As the largest developing country and a rising power as well, China vows to lower its carbon dioxide emissions per unit of GDP by over 65 percent from the 2005 level, increase the share of non-fossil fuels in primary energy consumption to around 25 percent, increase the forest stock volume by 6 billion cubic meters from the 2005 level, and bring its total installed capacity of wind and solar power to over 1.2 billion kilowatts. As a matter of fact, China has called for the global commitments to work towards a range of issues, including climate change, marine ecosystem protection, sustainable land use, restoring migration routes and many other areas to prevent the alarming scale of biodiversity loss in the world. This is a recognition of the crisis and an expression of the need for a profound re-commitment from world leaders to take urgent action. Yet, pragmatically with the world facing the coronavirus pandemic and failing to meet the 2020 biodiversity targets agreed previously, this summit was seen as an opportunity for world leaders to revise their goals and commitment to protect nature. As they have agreed, the challenges of climate change and COVID-19 show us the importance of biodiversity conservation and sustainable use to ensure a more secure, inclusive and resilient world. To that end, they must develop and agree on a shared plan together for the biodiversity and climate negotiations scheduled for next year, to secure a carbon-neutral, nature-positive and equitable future for all. There has never been a more crucial time to act for nature than now, as the UN chief Guterres warned, people over the world must stop a “suicidal” war on nature.

Historically the first convention on global climate change was adopted in 1992. Now the question remains “Can global cooperation succeed in a combating climate change? At its root, the answer to our puzzle is quite simple and plain. From a realistic point of view, each country would like to benefit from a cleaner environment but would also like others to bear the costs of protecting environmental quality. Given this, all countries share the benefits of a healthy atmosphere and all face private costs in changing individual behavior. Accordingly, all countries have attempted to free ride on one another, hoping to reap the benefits of a greener environment without having to give up our current lifestyle. For example, the United States and Australia remain the only two industrialized countries that have declined to ratify the Kyoto Protocol. Astonishingly, they even question climate change science and seriousness of the predicted impacts of global warming, maintaining that undertaking emission reductions would harm their economies, and also arguing that Protocol is flawed because it does not require the major developing countries like China to undertake mandatory emission measures.

The next problem of collective action is compounded by the distributional consequences of alternative policy solutions, especially in the case of global climate change. For example, hydrocarbon fuels are the life blood of modern economies, and the interests who would lose from any seminal policy-changing are large and politically powerful. Even nowadays these vested interests have played upon the basic incentive of all actors to free rise to block any policy change. Due to this, international institutions are expected to play a role in facilitating and codifying cooperation in global climate change. Negotiations have occurred necessarily among global leaders who have reached the agreements and the consensuses in order to use them as the efficient legal tools.
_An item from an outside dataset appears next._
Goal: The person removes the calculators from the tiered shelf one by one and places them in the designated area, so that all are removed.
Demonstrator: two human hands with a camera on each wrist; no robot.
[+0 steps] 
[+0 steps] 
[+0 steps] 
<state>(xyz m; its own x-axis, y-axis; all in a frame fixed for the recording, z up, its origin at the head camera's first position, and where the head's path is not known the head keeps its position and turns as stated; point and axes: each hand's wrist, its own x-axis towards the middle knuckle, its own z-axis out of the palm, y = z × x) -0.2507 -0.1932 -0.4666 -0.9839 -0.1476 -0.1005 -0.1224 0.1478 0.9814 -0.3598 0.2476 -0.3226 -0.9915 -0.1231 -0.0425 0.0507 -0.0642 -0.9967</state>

In light of the analysis above, some countries, such as Japan, Canada, France and the U.K., recently declared a “climate emergency” and pledged to make its public sector carbon neutral by 2025.In September, China also publicly committed to bring carbon emissions to a peak by 2030 and achieve carbon neutrality by 2060. Since the presidential race in the US is over fundamentally, John Kerry signaled Washington’s seriousness about climate shortly after being tapped by President-elect Joe Biden to serve as U.S. envoy on climate, a new cabinet-level post.  As he said, “America will soon have a government that treats the climate crisis as the urgent national security threat it is.” In addition, the UN is urging countries around the world to take more aggressive actions to match their commitments to the global climate change. In fact, although the pandemic is still the biggest concern to many people in the world in 2020, for millions in climate vulnerable places, the climate emergency remains the biggest threat and sadly there is no simple vaccine to fix the climate.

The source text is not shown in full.